Sunday, July 26, 2015

Hard to Dispose, More Difficult to Discard (Government Doesn't Get It)

I saw a news story a few weeks ago that the City of Cincinnati has set very strict rules about what can be thrown in the garbage, and more importantly, how this garbage must be attractively displayed for pick-up by what must be very discerning Solid Waste Engineers.
Most people will probably try to comply.  But with significant fines for violations, the laws of unintended consequences means that alternate disposal methods are likely.

When I get in the mood to clean and purge, I really get in the mood to clean and purge.  Since moving into this house nearly five years ago, there was quite a bit of electronic paraphernalia that I had never used, and other sundries which were likely never going to be used again.  Having a few hours last weekend, I went through much of this stuff to do a cathartic purge.
I had several storage areas where old computer hardware and software was collected and it was time to get rid of it.  After deciding what to keep and what to get rid of, I had a few piles to throw away, recycle, and unknown.  In the unknown pile were things like my palm pilot - I was unsure if it still had my information on it.  A hammer solved that dilemma, and it went into the trash pile.
I similarly destroyed the dual hard drives in my old desktop computer.  One saw several death blows with a hammer, the other was disassembled and the magnetic platter removed and shattered.
While destroying the hard drives, my memory was brought back (pun intended) to some relatively inexpensive Sun Sparc stations that the federal government was selling about 18 years ago.  These were such a good deal, that the research lab I was working in at the time looked into them.  As government computers, they had to have the hard drives removed which was understandable.  However, the bureaucrats also required the volatile RAM to be removed.  I can only surmise some ignorant government idiot manager was worried that RAM may secretly retain information.  Unfortunately, Sparc-compatible RAM was very expensive and cost nearly as much as the computers were worth.  Our lab chose not to buy these very expensive, cheap computers.

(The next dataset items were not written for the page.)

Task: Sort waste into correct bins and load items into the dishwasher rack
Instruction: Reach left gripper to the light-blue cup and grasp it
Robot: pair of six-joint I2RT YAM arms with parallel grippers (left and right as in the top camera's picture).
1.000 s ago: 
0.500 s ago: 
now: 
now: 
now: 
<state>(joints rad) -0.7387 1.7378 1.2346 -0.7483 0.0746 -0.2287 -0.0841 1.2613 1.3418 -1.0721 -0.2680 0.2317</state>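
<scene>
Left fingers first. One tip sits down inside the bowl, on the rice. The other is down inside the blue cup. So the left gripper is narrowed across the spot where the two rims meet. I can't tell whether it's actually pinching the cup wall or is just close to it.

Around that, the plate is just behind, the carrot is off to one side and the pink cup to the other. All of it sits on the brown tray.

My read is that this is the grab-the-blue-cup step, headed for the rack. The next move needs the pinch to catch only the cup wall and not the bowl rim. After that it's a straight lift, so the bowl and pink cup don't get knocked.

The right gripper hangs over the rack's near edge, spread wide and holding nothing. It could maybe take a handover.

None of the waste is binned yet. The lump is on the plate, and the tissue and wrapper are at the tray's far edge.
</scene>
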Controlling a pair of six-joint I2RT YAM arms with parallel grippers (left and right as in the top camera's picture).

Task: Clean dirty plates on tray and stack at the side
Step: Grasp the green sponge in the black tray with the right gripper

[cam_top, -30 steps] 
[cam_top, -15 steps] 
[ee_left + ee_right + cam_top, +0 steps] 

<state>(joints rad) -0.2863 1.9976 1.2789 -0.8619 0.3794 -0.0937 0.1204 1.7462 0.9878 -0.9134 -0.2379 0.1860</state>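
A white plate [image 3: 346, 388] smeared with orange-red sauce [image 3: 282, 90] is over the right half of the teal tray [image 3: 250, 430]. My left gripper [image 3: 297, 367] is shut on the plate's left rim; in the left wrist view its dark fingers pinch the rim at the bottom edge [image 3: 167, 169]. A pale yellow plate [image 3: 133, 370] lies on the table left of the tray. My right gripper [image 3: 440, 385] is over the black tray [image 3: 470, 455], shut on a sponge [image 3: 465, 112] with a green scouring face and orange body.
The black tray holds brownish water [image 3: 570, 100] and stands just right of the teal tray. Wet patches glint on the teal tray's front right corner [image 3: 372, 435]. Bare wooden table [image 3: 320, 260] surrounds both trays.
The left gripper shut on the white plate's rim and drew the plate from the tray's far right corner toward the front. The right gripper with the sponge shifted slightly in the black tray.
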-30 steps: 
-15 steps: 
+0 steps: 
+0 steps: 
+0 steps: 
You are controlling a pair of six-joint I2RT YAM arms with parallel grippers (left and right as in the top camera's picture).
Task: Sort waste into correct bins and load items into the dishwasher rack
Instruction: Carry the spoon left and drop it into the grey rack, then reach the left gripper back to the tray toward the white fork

In my piles of electronic stuff to get rid of were two CRT monitors.  These went along with my older desktop computer.  I really don't see value in a desktop computer anymore as I don't play computer games.  I used to be an avid gamer, but like a quantum switch, one day I couldn't take it anymore and stopped, nearly overnight.
I also had several computer games to get rid of.  Some of these go back to Windows 3.1 days (Sam n' Max Hit the Road).  There is minimal value of these on Ebay, and I'm not sure that a disadvantaged kid somewhere will have his life improved by a good copy of Outlaws (circa 1998), so these were discarded.  As so much of my life was spent playing Doom II, Quake, Quake II and Unreal, I kept these - likely to be discarded at some future purge...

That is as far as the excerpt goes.